As vozes ternurentas do Coro Infantil da ARMAB – Associação Recreativa e Musical Amigos da Branca abriram a sessão extraordinária da Assembleia Municipal (AM), evocativa do 25 de Abril, no Cineteatro Alba. Mário Branco, presidente da AM, começou por pedir um minuto de silêncio por “todas as populações civis, em qualquer parte do mundo” que enfrentam a morte e destruição diárias trazidas pela guerra.

O estudo “Os Portugueses e o 25 de Abril” foi ponto de partida para as primeiras palavras oficiais de Mário Branco. A sondagem do ISCTE, feita em parceria com a Comissão Comemorativa dos 50 Anos do 25 de Abril, demonstra que a data é o facto mais importante da História de Portugal para 65% dos inquiridos.

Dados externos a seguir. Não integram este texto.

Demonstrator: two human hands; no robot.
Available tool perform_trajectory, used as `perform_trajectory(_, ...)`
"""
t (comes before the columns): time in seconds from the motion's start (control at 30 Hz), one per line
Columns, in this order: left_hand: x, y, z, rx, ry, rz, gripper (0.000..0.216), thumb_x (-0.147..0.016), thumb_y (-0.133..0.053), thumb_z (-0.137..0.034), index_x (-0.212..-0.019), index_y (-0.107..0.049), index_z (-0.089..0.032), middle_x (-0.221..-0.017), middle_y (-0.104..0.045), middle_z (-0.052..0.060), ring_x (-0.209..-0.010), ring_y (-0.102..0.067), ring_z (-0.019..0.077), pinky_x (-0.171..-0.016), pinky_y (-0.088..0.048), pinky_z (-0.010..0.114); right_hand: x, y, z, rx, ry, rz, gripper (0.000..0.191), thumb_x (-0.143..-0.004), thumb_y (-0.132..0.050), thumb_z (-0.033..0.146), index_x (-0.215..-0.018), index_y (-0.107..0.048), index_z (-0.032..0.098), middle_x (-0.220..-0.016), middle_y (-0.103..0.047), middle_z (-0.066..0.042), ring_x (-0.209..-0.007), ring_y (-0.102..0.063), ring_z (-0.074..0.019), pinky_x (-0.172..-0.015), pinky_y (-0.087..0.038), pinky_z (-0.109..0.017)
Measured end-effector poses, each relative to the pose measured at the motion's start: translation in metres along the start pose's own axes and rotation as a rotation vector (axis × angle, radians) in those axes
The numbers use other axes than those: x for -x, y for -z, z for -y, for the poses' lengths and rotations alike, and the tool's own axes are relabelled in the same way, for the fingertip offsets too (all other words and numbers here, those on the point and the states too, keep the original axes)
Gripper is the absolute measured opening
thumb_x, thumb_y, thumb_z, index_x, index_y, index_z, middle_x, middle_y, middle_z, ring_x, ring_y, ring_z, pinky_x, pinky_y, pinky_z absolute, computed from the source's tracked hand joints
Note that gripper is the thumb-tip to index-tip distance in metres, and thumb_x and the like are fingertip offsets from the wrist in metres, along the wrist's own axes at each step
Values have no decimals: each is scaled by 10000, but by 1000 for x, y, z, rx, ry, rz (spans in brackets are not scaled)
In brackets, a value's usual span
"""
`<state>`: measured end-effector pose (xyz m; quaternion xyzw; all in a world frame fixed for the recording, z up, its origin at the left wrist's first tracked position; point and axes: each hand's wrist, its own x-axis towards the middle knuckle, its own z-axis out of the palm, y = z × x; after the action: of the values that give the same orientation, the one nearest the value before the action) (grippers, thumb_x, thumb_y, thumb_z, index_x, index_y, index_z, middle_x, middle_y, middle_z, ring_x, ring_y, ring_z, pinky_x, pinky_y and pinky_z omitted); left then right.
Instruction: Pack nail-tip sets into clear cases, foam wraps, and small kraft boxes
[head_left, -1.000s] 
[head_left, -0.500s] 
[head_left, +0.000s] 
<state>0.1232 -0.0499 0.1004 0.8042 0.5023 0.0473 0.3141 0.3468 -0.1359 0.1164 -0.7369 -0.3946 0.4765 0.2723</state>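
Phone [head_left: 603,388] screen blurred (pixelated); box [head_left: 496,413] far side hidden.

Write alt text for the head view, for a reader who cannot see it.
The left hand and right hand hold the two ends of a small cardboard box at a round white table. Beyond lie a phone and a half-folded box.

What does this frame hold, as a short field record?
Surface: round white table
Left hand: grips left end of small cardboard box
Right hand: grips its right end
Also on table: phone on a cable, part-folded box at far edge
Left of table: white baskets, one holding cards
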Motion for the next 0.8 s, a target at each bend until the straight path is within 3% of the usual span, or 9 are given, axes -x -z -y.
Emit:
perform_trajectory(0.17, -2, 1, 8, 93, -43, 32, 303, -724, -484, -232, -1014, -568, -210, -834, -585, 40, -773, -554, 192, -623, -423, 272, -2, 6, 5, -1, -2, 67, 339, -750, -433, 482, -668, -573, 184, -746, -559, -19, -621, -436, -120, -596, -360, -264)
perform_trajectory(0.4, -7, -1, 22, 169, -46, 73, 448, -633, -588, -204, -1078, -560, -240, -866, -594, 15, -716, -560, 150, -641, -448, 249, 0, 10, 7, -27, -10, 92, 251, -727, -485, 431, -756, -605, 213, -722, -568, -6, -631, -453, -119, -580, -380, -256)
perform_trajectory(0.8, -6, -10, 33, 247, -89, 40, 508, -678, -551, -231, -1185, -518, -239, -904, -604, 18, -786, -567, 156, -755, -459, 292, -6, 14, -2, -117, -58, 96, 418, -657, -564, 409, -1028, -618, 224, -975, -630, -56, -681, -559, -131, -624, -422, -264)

O mesmo estudo indica que, apesar de mais de metade defenderem que a Revolução teve consequências mais positivas do que negativas, se observa “um aumento gradual” da proporção de inquiridos que considera que foram tão positivas como negativas. “As pessoas gostam da data. O povo não tem dúvidas quanto à Liberdade, mas sim em relação à forma como esta tem sido governada”, interpreta o presidente da AM, apelando a “uma reflexão por quem de direito e por parte dos genuínos defensores da democracia”.

Mário Branco deixa conselhos aos eleitos e eleitores para a preservação dos valores de Abril – a quem governa pede consensos partidários em grandes temas, “que pare de se adiar o inadiável” como grandes obras nacionais e às oposições que sejam “construtivas e incisivas”; à sociedade apela a que se torne mais “interventiva e não voyeurista” que vote e se envolva no associativismo e voluntariado locais.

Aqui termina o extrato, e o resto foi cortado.